TASK INSTRUCTIONS
Your task is to repeat the entries exactly from their first line through the line with "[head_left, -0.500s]", and to stop there.
___ DATA TO USE ___
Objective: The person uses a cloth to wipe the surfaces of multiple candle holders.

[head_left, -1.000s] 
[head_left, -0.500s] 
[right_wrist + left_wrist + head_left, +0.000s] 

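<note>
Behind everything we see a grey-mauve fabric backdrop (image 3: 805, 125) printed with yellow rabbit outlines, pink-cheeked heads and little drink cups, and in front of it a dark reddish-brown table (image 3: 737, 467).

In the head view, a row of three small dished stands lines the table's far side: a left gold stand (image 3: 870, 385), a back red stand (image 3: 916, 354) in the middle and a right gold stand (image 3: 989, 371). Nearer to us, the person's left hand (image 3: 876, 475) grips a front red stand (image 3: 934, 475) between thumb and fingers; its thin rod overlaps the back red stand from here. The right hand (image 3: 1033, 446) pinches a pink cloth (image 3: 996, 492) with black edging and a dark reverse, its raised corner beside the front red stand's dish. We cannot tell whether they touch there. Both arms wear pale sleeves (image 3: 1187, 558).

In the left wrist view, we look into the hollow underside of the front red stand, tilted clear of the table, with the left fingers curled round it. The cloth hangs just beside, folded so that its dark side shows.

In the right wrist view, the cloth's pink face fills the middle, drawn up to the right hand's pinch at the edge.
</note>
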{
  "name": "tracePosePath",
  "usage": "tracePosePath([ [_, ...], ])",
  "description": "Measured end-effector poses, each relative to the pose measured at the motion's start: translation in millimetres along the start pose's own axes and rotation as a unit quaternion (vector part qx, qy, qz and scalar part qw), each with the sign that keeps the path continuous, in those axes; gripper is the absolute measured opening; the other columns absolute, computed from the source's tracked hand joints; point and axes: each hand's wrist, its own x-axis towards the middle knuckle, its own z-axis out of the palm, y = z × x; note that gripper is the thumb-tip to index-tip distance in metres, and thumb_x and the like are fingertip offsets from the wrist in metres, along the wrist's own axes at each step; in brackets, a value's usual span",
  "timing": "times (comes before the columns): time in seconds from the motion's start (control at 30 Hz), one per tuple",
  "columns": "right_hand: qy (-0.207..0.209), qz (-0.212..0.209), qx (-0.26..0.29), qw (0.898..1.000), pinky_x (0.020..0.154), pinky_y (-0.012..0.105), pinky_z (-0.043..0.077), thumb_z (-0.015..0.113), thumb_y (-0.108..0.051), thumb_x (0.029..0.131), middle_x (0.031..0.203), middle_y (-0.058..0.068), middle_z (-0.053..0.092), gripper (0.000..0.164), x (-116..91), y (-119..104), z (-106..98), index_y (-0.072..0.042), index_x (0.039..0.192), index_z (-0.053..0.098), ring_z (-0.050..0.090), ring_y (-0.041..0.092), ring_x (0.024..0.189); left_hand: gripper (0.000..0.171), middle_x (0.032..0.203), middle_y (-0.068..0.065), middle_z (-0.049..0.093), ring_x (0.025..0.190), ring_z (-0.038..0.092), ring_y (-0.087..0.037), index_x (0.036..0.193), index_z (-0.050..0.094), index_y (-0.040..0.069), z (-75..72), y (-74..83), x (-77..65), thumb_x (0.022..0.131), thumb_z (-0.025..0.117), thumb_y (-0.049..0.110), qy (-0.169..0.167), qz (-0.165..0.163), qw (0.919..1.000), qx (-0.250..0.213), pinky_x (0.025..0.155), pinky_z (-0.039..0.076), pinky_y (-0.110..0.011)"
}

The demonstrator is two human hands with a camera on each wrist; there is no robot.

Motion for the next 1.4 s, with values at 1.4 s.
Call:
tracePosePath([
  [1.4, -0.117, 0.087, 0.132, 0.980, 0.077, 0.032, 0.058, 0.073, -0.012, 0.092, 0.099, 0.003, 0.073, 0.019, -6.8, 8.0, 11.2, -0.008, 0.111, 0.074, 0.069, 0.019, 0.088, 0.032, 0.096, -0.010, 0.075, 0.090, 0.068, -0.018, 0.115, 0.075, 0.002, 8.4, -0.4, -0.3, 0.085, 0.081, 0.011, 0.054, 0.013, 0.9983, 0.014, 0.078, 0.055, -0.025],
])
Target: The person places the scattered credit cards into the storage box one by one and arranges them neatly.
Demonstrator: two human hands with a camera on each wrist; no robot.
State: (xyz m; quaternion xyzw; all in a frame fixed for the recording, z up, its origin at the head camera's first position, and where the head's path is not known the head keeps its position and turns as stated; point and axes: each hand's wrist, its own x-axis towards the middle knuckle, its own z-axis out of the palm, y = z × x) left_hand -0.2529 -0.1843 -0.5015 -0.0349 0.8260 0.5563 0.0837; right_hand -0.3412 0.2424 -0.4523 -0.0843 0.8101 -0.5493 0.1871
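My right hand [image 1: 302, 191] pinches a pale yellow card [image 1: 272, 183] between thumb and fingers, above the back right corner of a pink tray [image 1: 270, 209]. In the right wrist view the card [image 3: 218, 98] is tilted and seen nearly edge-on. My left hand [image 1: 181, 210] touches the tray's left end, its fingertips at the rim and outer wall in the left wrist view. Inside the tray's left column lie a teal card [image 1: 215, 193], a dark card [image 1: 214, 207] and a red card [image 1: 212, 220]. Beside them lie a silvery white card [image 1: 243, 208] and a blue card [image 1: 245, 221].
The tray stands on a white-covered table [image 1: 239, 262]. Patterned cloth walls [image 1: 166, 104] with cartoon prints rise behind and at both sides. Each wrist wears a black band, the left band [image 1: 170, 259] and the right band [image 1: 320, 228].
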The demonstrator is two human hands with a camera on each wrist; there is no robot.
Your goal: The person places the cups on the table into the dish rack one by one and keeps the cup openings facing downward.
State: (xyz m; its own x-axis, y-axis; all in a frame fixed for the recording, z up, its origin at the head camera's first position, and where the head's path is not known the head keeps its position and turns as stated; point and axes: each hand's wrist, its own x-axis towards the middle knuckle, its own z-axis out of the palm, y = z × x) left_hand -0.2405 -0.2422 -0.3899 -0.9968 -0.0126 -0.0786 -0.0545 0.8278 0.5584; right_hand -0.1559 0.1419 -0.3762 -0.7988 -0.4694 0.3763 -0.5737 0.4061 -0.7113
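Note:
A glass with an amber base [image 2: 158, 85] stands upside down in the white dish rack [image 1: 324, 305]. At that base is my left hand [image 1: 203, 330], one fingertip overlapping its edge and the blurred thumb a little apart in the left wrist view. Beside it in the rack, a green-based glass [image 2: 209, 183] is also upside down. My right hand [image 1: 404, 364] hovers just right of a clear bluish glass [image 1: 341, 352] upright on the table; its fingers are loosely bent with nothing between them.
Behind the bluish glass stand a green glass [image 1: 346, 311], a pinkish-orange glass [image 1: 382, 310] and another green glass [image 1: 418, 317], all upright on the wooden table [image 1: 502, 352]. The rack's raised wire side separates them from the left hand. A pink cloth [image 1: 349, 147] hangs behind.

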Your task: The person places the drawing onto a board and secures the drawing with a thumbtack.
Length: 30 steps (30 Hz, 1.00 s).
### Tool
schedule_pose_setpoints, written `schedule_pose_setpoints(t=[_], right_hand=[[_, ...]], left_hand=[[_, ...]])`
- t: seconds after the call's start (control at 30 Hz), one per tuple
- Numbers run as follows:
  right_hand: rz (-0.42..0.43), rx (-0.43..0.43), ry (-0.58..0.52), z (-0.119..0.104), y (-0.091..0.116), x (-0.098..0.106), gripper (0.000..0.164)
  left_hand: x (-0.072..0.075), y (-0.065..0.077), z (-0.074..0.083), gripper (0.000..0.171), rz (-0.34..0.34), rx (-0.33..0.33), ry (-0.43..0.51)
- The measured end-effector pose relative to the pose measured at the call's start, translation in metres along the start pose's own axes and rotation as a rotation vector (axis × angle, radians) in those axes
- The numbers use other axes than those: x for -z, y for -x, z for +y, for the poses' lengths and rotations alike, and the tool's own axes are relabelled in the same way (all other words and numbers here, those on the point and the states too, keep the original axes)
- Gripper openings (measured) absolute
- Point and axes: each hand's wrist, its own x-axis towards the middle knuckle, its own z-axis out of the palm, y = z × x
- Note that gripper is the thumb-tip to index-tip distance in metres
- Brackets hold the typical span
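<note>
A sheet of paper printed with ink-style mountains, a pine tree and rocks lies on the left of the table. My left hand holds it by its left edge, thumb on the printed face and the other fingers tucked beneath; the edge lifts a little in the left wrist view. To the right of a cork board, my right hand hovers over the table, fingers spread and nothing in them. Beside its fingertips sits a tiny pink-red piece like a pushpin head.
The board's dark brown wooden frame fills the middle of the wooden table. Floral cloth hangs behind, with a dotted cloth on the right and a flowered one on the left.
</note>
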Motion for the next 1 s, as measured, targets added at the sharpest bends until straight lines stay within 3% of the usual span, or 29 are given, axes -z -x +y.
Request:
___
OUTPUT FOR THIS TASK
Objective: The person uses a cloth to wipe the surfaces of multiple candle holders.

[head_left, -1.000s] 
[head_left, -0.500s] 

This finishes the exercise.